Challenge
Ameren faced a difficult situation in 2015 when local public communication carriers announced they would no longer support the legacy leased copper services that Ameren has relied on to support the operation of its electrical transmission and distribution businesses across its service territory.
Much of Ameren’s mission-critical substation equipment uses legacy interfaces that worked with those leased copper services but would not interoperate with the new service offerings of the public carriers, forcing Ameren to confront a critical decision. Ameren could upgrade many of the devices that support its critical substation equipment and begin leasing new service offerings from the public carriers, continuing to pay monthly fees to the carriers and operating under the limitations of service-level agreements. Or it could build a private telecommunications transport system that would be owned and operated by Ameren and capable of delivering the legacy services while providing long-term flexibility.
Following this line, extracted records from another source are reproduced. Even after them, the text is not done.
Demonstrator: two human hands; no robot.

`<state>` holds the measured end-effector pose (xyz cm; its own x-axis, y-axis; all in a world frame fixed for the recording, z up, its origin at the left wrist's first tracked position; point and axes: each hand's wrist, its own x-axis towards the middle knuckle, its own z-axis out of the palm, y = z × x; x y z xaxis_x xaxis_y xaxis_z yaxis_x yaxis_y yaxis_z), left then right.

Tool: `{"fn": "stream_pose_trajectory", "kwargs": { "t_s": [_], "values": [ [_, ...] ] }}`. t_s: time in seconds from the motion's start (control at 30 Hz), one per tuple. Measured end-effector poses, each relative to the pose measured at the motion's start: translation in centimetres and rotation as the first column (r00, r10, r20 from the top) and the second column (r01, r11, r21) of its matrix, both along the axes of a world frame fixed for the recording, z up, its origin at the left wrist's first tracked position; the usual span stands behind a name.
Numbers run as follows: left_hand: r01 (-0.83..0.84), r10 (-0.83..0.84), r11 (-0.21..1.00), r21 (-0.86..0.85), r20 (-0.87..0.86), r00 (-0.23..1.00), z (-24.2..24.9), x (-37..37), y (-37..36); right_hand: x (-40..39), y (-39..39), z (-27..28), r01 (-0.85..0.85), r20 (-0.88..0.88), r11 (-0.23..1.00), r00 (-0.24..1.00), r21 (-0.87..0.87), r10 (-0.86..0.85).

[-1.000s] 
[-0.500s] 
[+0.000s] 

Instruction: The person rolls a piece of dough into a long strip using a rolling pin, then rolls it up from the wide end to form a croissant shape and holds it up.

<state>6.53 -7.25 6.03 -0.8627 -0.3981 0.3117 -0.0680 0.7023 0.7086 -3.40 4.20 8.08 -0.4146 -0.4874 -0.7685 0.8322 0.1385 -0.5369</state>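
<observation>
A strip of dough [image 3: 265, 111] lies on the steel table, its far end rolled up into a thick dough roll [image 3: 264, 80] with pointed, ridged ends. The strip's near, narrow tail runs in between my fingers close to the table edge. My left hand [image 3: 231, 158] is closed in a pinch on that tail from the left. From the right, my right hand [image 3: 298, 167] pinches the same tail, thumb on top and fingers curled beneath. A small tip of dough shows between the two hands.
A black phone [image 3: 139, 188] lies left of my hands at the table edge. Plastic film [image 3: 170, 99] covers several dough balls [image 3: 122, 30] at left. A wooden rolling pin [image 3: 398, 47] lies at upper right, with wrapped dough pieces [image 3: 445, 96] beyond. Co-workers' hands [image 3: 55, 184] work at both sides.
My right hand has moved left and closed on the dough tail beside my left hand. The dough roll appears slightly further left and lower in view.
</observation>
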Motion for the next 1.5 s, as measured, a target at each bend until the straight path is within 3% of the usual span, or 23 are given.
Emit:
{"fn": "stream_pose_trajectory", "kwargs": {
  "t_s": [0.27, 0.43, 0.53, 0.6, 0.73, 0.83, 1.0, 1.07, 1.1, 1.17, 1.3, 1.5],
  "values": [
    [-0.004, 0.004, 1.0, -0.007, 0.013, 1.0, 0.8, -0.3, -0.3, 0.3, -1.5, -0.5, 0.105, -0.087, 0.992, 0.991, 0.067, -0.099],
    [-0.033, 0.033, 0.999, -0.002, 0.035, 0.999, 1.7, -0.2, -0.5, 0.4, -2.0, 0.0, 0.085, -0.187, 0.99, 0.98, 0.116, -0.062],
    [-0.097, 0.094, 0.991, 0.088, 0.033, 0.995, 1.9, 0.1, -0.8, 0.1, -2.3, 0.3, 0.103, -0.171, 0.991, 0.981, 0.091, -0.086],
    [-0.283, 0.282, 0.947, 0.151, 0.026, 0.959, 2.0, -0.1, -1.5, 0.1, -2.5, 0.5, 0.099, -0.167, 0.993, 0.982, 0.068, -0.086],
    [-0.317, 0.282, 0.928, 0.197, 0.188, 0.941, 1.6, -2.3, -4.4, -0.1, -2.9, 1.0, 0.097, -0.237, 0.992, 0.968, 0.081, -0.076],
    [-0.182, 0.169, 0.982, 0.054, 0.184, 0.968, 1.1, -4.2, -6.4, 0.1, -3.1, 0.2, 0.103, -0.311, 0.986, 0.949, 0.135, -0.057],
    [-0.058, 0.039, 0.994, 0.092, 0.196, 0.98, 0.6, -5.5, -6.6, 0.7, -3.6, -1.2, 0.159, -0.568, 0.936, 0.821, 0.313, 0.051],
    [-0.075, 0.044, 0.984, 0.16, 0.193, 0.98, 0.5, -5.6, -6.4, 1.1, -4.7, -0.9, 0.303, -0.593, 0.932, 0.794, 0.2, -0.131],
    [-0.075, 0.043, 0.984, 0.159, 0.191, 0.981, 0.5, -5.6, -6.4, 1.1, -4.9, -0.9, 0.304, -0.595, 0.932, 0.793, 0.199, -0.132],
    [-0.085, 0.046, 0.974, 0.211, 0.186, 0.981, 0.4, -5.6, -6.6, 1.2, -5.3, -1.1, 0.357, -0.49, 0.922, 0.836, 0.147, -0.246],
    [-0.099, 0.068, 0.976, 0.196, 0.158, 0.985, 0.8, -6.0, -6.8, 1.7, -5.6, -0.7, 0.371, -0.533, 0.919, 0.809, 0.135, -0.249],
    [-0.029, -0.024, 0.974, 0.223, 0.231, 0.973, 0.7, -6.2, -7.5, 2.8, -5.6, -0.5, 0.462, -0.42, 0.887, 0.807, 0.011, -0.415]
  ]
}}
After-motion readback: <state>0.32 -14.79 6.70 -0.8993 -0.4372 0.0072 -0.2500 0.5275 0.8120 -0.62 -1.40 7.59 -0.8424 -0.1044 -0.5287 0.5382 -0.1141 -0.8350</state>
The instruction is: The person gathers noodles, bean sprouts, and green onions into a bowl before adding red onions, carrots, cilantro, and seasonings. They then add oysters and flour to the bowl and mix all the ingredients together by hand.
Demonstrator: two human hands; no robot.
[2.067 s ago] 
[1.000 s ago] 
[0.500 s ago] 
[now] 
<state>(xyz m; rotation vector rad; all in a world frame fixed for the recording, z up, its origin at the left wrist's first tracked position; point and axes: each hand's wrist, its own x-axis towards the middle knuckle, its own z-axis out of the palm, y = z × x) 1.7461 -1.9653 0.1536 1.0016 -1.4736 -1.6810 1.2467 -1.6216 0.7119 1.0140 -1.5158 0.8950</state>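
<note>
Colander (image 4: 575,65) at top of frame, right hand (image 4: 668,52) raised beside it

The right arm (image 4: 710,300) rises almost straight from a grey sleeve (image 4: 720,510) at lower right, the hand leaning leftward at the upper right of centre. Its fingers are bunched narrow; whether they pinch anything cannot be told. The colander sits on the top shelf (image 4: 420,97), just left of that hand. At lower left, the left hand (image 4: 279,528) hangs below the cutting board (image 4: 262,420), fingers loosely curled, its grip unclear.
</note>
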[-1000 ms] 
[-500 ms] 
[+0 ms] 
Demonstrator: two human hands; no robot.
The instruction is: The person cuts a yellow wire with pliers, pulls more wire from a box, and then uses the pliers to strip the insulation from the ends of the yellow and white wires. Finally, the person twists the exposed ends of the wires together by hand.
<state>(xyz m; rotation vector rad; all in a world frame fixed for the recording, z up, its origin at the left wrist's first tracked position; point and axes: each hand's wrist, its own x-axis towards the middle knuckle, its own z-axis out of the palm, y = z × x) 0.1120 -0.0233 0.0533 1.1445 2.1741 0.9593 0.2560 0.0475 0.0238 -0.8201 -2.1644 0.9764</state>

The utility decided to build a private fiber-optic network to provide infrastructure to previously unreached sites and deploy a private transport network using multiprotocol label switching (MPLS) technology. The infrastructure investment, combined with the new technology, would give Ameren the flexibility to connect to its existing equipment without requiring expensive equipment upgrades while also providing a pathway for expanded service offerings that would require more capacity and faster speeds.
Designing, procuring and implementing the private network solution that would reach approximately 650 sites across two states would be a tall order. Ameren has a strong team of telecommunications engineers capable of designing and deploying such a network, but the size and breadth of this endeavor required the utility to seek a partner with technical experience in deploying MPLS for electric utilities for this programmatic deployment. Ameren selected Burns & McDonnell on the strength of the company’s practical experience with telecom technologies and long history of working with and understanding utilities and their communication needs and requirements.